→ Exercise instructions:
Look through the entries for the string "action" and copy every line where it shows up.

→ Dataset:
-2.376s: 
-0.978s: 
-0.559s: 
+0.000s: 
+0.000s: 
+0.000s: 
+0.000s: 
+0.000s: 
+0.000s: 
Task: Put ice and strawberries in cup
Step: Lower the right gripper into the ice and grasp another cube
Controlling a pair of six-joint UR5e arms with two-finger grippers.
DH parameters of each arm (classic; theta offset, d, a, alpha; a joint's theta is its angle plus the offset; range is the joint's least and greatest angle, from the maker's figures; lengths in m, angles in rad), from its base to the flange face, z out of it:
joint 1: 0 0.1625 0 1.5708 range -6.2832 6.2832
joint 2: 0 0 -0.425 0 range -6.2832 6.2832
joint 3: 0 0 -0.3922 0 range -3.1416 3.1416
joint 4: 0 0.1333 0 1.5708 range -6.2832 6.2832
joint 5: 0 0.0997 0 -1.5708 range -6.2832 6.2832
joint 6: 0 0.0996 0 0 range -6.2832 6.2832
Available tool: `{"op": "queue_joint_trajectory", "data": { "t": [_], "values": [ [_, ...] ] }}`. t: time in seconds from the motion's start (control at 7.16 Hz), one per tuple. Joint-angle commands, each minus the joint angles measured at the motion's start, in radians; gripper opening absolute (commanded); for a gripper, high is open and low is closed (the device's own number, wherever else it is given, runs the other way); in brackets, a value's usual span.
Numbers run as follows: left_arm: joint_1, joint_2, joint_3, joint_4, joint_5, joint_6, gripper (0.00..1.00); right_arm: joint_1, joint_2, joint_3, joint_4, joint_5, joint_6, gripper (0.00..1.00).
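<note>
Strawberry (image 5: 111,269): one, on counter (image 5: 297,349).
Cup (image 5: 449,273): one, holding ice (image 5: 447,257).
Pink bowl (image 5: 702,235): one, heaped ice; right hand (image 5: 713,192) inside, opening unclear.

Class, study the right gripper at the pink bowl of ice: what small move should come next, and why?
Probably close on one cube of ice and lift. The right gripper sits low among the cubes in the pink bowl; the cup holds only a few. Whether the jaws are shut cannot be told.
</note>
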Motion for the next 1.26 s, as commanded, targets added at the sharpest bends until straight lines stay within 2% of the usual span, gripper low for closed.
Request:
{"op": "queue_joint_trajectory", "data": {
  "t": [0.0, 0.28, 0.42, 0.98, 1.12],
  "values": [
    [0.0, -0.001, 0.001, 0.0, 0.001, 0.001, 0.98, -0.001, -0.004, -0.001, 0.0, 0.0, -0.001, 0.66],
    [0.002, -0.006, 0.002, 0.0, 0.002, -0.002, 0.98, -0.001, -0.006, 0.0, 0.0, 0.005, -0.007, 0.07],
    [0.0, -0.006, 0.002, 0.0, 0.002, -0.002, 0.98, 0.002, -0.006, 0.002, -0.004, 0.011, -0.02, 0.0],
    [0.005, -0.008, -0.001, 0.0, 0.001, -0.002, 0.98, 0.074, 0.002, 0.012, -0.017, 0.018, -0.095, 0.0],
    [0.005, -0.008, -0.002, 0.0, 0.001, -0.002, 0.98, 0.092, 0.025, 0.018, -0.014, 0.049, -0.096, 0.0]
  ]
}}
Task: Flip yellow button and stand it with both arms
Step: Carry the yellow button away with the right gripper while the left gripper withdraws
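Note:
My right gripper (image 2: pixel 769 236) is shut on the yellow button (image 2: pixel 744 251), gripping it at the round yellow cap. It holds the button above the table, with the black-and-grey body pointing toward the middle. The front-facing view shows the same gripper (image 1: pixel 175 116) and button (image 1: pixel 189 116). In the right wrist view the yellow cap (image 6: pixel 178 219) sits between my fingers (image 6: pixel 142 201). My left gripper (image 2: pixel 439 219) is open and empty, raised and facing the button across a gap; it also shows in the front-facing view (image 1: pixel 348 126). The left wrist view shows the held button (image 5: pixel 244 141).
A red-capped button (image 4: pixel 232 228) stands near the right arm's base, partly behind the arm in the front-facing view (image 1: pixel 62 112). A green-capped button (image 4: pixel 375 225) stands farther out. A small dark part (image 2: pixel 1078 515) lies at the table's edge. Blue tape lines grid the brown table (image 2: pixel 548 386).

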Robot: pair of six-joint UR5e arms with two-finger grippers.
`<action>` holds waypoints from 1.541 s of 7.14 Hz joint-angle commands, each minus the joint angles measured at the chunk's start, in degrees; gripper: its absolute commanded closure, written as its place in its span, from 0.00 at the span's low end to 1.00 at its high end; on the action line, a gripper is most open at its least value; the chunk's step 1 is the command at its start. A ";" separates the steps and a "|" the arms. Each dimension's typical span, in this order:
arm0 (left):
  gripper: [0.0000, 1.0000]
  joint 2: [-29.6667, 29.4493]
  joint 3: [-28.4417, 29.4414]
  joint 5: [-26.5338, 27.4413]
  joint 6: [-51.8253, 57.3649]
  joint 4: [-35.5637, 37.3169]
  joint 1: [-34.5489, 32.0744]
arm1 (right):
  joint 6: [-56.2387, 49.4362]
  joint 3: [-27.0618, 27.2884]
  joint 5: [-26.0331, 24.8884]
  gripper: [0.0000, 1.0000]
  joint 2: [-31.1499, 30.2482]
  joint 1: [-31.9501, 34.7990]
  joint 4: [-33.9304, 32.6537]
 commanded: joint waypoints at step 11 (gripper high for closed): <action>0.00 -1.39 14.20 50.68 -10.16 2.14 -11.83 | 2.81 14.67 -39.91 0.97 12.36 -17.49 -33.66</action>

→ Task response:
`<action>` holds waypoints from 1.541 s of 7.14 Hz joint-angle commands, each minus the joint angles measured at the chunk's start, in degrees; gripper: its absolute commanded closure, written as its place in its span, from 0.00 at the span's low end to 1.00 at its high end; on the action line, a gripper is most open at its least value; the chunk's step 1 is the command at its start. A ";" separates the steps and a "|" the arms. Each dimension's typical span, in this order:
 commanded: joint waypoints at step 11 (gripper high for closed): <action>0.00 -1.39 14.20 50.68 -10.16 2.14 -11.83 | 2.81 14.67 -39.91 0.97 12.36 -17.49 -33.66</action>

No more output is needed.